* _THE TASK_:
Here the job is to retype the data word for word while leaving the pictures aside.

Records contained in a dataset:

○ ○ ○ ○ ○ ○ ○

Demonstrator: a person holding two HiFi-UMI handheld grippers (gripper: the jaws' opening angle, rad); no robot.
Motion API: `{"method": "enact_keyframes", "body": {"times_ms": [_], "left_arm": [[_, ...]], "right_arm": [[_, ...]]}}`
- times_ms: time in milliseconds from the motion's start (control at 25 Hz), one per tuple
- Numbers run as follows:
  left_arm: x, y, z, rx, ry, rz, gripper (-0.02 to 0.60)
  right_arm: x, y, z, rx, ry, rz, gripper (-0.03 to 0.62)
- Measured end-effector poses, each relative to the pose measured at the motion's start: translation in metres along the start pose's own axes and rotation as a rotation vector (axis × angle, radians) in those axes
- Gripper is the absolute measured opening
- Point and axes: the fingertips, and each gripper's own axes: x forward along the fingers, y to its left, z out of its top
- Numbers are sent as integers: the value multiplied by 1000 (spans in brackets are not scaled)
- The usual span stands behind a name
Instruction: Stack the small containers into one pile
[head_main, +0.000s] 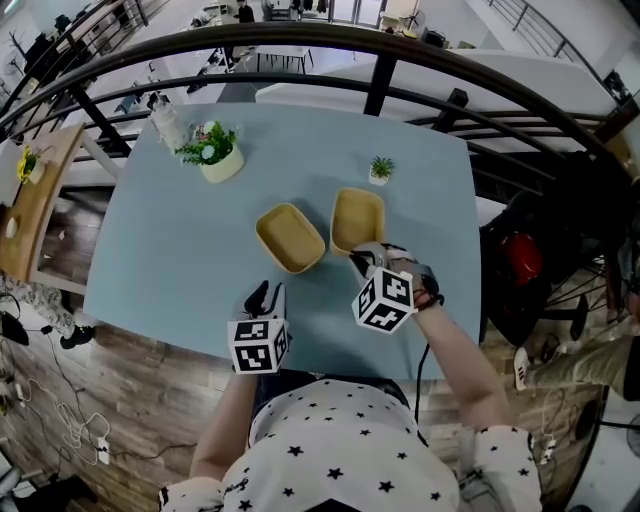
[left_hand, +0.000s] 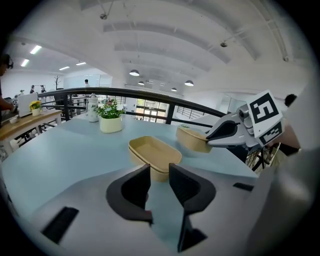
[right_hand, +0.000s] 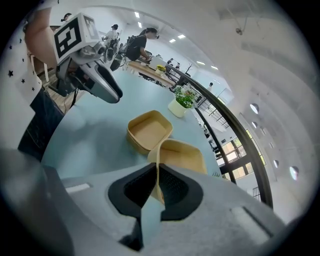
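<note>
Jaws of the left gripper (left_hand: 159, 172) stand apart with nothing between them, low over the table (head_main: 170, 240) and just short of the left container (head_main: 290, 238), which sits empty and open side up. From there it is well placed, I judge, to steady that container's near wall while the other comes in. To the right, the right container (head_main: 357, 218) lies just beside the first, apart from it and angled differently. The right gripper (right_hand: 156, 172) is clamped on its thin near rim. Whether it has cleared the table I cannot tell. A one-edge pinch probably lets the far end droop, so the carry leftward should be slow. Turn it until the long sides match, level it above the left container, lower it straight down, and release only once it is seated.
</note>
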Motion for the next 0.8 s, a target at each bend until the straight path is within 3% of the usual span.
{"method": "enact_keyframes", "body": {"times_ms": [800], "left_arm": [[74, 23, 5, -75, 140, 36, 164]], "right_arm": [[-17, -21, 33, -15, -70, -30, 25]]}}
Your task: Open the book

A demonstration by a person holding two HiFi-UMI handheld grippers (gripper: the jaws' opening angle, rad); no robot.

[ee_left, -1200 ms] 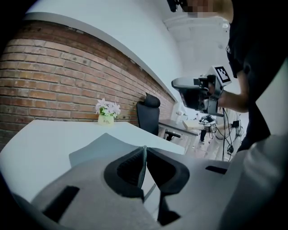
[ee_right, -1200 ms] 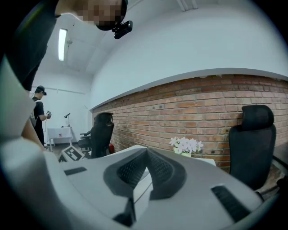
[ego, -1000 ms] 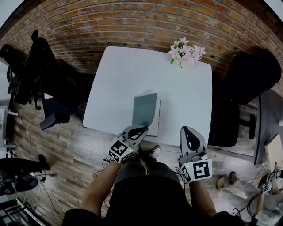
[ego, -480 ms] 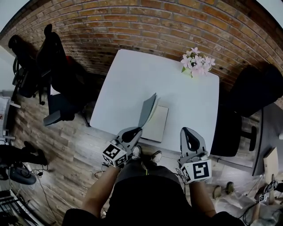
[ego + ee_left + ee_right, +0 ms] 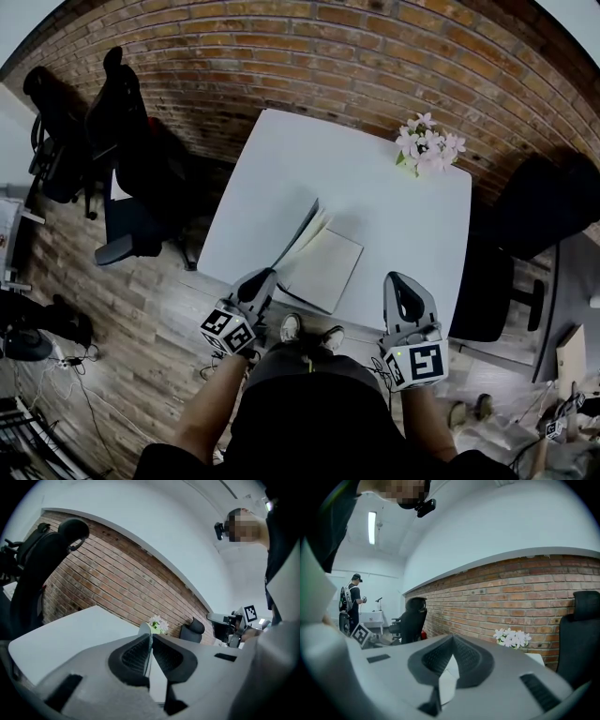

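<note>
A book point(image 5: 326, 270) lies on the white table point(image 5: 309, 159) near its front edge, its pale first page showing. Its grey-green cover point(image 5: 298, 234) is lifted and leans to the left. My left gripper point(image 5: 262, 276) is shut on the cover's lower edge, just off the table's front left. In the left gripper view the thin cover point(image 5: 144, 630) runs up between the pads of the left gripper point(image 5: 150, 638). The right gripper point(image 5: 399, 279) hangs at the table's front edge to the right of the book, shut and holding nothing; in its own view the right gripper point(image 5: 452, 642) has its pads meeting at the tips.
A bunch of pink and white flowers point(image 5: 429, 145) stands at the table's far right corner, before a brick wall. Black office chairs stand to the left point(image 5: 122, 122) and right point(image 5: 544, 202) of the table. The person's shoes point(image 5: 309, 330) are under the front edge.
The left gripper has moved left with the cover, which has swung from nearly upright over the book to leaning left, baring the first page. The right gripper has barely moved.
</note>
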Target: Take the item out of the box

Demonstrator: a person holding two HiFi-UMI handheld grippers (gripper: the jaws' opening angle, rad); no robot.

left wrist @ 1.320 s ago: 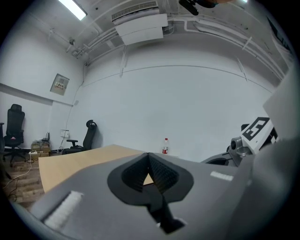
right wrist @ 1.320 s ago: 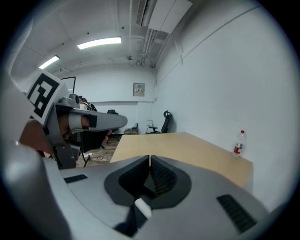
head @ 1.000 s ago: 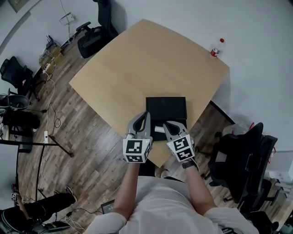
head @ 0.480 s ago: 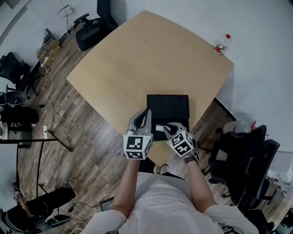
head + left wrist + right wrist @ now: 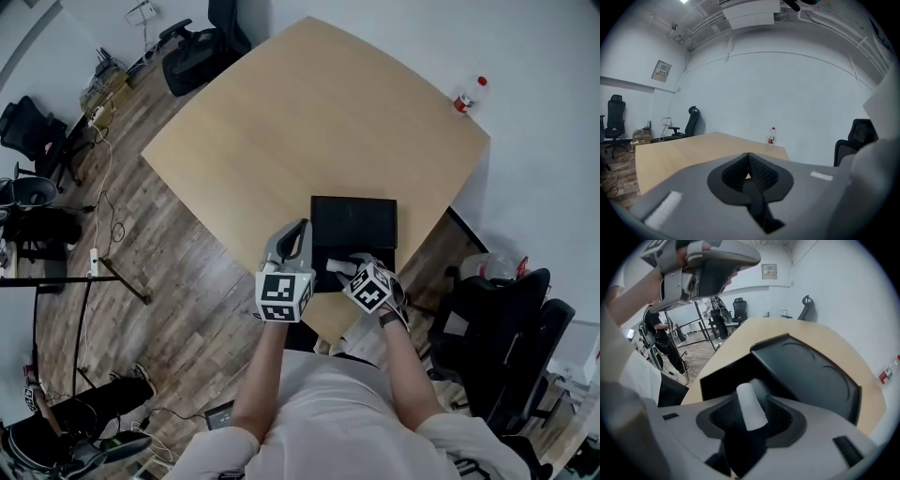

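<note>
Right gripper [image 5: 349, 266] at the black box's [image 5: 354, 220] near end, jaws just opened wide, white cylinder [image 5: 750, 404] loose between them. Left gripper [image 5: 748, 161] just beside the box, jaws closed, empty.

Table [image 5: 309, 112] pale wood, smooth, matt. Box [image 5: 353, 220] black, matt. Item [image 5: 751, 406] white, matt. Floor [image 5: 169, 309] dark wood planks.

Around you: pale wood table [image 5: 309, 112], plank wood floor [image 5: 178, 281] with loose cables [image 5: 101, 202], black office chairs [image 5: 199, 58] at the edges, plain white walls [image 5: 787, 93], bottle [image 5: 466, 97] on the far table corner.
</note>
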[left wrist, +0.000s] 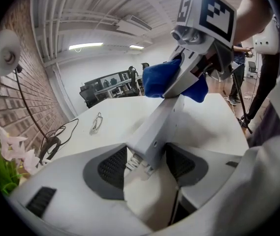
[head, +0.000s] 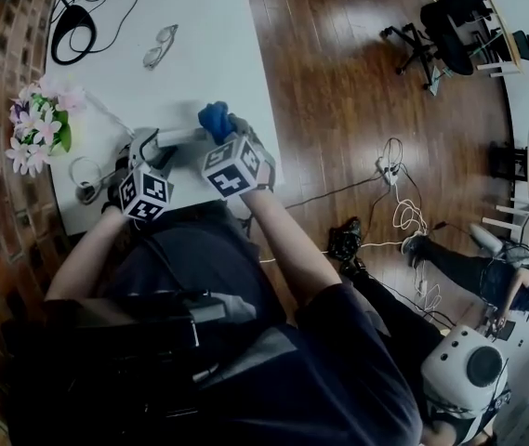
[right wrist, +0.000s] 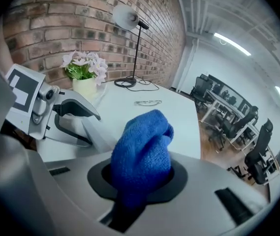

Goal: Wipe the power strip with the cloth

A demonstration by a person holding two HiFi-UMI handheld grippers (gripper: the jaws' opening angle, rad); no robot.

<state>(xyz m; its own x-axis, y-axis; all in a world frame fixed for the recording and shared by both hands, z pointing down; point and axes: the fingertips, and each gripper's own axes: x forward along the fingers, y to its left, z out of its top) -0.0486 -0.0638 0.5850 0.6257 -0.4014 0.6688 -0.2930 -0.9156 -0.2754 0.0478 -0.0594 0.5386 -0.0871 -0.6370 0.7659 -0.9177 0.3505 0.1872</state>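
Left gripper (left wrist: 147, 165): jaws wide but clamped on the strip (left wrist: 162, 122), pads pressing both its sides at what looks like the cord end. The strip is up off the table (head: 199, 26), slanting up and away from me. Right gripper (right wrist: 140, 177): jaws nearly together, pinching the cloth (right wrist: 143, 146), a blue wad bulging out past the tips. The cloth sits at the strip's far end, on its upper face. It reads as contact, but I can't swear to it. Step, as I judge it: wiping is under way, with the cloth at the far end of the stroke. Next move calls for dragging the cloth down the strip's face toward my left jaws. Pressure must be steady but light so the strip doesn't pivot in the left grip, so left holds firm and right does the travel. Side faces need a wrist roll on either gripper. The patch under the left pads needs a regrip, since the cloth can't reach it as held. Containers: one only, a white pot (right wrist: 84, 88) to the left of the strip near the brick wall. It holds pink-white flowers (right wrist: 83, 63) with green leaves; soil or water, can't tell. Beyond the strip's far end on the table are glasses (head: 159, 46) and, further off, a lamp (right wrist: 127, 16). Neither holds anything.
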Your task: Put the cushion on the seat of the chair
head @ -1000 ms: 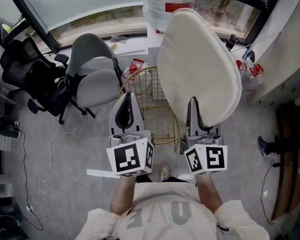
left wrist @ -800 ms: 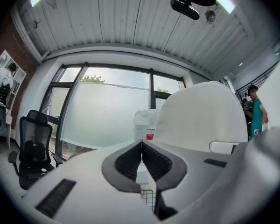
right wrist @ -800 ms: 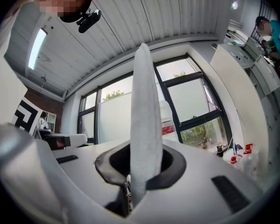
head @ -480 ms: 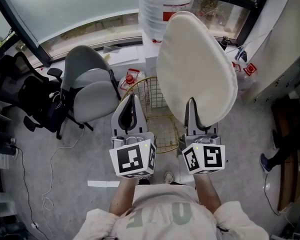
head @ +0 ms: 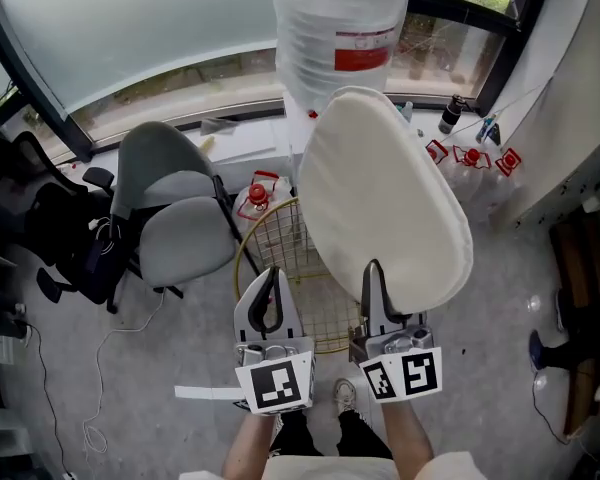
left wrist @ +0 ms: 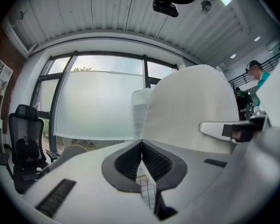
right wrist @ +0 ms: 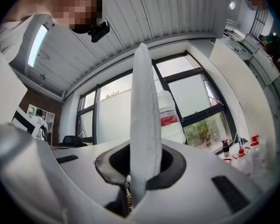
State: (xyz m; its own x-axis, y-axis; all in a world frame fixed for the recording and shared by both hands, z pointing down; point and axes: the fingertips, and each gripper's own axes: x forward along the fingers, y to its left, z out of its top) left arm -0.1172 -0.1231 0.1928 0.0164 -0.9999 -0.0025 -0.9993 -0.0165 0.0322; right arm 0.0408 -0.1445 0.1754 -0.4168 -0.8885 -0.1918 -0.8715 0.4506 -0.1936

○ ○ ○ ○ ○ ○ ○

* _TASK SOLUTION_:
Demonstrator: a person holding two HiFi-UMI handheld grippers (gripper: the jaws' opening angle, rad); no robot.
Motion API: `{"method": "enact_keyframes", "body": {"times_ms": [_], "left_arm": [[_, ...]], "right_arm": [[_, ...]]}}`
- times_ms: time in milliseconds from the motion's start (control at 25 Hz), one per tuple
- Numbers run as follows:
  left_arm: x, y, z, rx, ry, rz, gripper (-0.02 to 0.60)
  right_arm: x, y, z, rx, ry, rz, gripper (-0.03 to 0.62)
- Measured end-effector poses, each relative to the pose measured at the motion's start: translation in metres along the start pose's own axes and rotation as a rotation vector (axis × angle, radians) in those axes
- Gripper is the absolute measured opening
- Point and axes: the fingertips, and each gripper's own axes: x forward along the fingers, y to its left, z out of its top
- Numbers are sent as integers: the value multiplied by 1000 (spans in brackets are not scaled)
- The usual span stands behind a name
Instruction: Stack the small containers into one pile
[head_main, +0.000s] 
[left_hand, +0.000s] 
[right_hand, +0.000s] 
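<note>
Jaws of the left gripper (left_hand: 159, 172) stand apart with nothing between them, low over the table (head_main: 170, 240) and just short of the left container (head_main: 290, 238), which sits empty and open side up. From there it is well placed, I judge, to steady that container's near wall while the other comes in. To the right, the right container (head_main: 357, 218) lies just beside the first, apart from it and angled differently. The right gripper (right_hand: 156, 172) is clamped on its thin near rim. Whether it has cleared the table I cannot tell. A one-edge pinch probably lets the far end droop, so the carry leftward should be slow. Turn it until the long sides match, level it above the left container, lower it straight down, and release only once it is seated.
</note>
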Motion for the next 0.8 s, a target at each bend until the straight path is within 3% of the usual span.
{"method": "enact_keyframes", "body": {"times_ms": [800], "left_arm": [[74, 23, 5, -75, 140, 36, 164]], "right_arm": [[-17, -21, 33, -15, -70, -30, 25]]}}
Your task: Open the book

A demonstration by a person holding two HiFi-UMI handheld grippers (gripper: the jaws' opening angle, rad); no robot.

[ee_left, -1200 ms] 
[ee_right, -1200 ms] 
[ego, -1000 ms] 
[ego, -480 ms] 
[ego + ee_left + ee_right, +0 ms] 

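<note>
A book point(image 5: 326, 270) lies on the white table point(image 5: 309, 159) near its front edge, its pale first page showing. Its grey-green cover point(image 5: 298, 234) is lifted and leans to the left. My left gripper point(image 5: 262, 276) is shut on the cover's lower edge, just off the table's front left. In the left gripper view the thin cover point(image 5: 144, 630) runs up between the pads of the left gripper point(image 5: 150, 638). The right gripper point(image 5: 399, 279) hangs at the table's front edge to the right of the book, shut and holding nothing; in its own view the right gripper point(image 5: 452, 642) has its pads meeting at the tips.
A bunch of pink and white flowers point(image 5: 429, 145) stands at the table's far right corner, before a brick wall. Black office chairs stand to the left point(image 5: 122, 122) and right point(image 5: 544, 202) of the table. The person's shoes point(image 5: 309, 330) are under the front edge.
The left gripper has moved left with the cover, which has swung from nearly upright over the book to leaning left, baring the first page. The right gripper has barely moved.
</note>
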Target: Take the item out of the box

Demonstrator: a person holding two HiFi-UMI handheld grippers (gripper: the jaws' opening angle, rad); no robot.

left wrist @ 1.320 s ago: 
right wrist @ 1.320 s ago: 
head @ 1.000 s ago: 
head @ 0.480 s ago: 
head + left wrist + right wrist @ now: 

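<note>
Right gripper [image 5: 349, 266] at the black box's [image 5: 354, 220] near end, jaws just opened wide, white cylinder [image 5: 750, 404] loose between them. Left gripper [image 5: 748, 161] just beside the box, jaws closed, empty.

Table [image 5: 309, 112] pale wood, smooth, matt. Box [image 5: 353, 220] black, matt. Item [image 5: 751, 406] white, matt. Floor [image 5: 169, 309] dark wood planks.

Around you: pale wood table [image 5: 309, 112], plank wood floor [image 5: 178, 281] with loose cables [image 5: 101, 202], black office chairs [image 5: 199, 58] at the edges, plain white walls [image 5: 787, 93], bottle [image 5: 466, 97] on the far table corner.
</note>
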[left wrist, +0.000s] 
[head, +0.000s] 
[right wrist, +0.000s] 

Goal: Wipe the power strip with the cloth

A demonstration by a person holding two HiFi-UMI handheld grippers (gripper: the jaws' opening angle, rad); no robot.

<state>(xyz m; its own x-axis, y-axis; all in a world frame fixed for the recording and shared by both hands, z pointing down; point and axes: the fingertips, and each gripper's own axes: x forward along the fingers, y to its left, z out of its top) -0.0486 -0.0638 0.5850 0.6257 -0.4014 0.6688 -0.2930 -0.9156 -0.2754 0.0478 -0.0594 0.5386 -0.0871 -0.6370 0.7659 -0.9177 0.3505 0.1872</state>
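Left gripper (left wrist: 147, 165): jaws wide but clamped on the strip (left wrist: 162, 122), pads pressing both its sides at what looks like the cord end. The strip is up off the table (head: 199, 26), slanting up and away from me. Right gripper (right wrist: 140, 177): jaws nearly together, pinching the cloth (right wrist: 143, 146), a blue wad bulging out past the tips. The cloth sits at the strip's far end, on its upper face. It reads as contact, but I can't swear to it. Step, as I judge it: wiping is under way, with the cloth at the far end of the stroke. Next move calls for dragging the cloth down the strip's face toward my left jaws. Pressure must be steady but light so the strip doesn't pivot in the left grip, so left holds firm and right does the travel. Side faces need a wrist roll on either gripper. The patch under the left pads needs a regrip, since the cloth can't reach it as held. Containers: one only, a white pot (right wrist: 84, 88) to the left of the strip near the brick wall. It holds pink-white flowers (right wrist: 83, 63) with green leaves; soil or water, can't tell. Beyond the strip's far end on the table are glasses (head: 159, 46) and, further off, a lamp (right wrist: 127, 16). Neither holds anything.
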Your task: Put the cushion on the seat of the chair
head @ -1000 ms: 
left wrist @ -800 ms: 
right wrist @ -800 ms: 
head @ -480 ms: 
head @ +0 ms: 
left wrist @ +0 ms: 
right wrist @ +0 ms: 
State: (xyz m; its own x-axis, y-axis; all in a world frame fixed for the recording and shared by both hands, z pointing down; point and axes: the fingertips, and each gripper's own axes: x forward along the fingers, y to its left, z out of its top) left arm -0.1172 -0.1231 0.1928 0.0164 -0.9999 -0.0025 -0.9993 -0.0165 0.0322; right arm 0.0408 -0.1445 0.1754 -0.4168 -0.8885 -0.1918 -0.8715 0.4506 -0.1936

No additional work is needed on this exercise.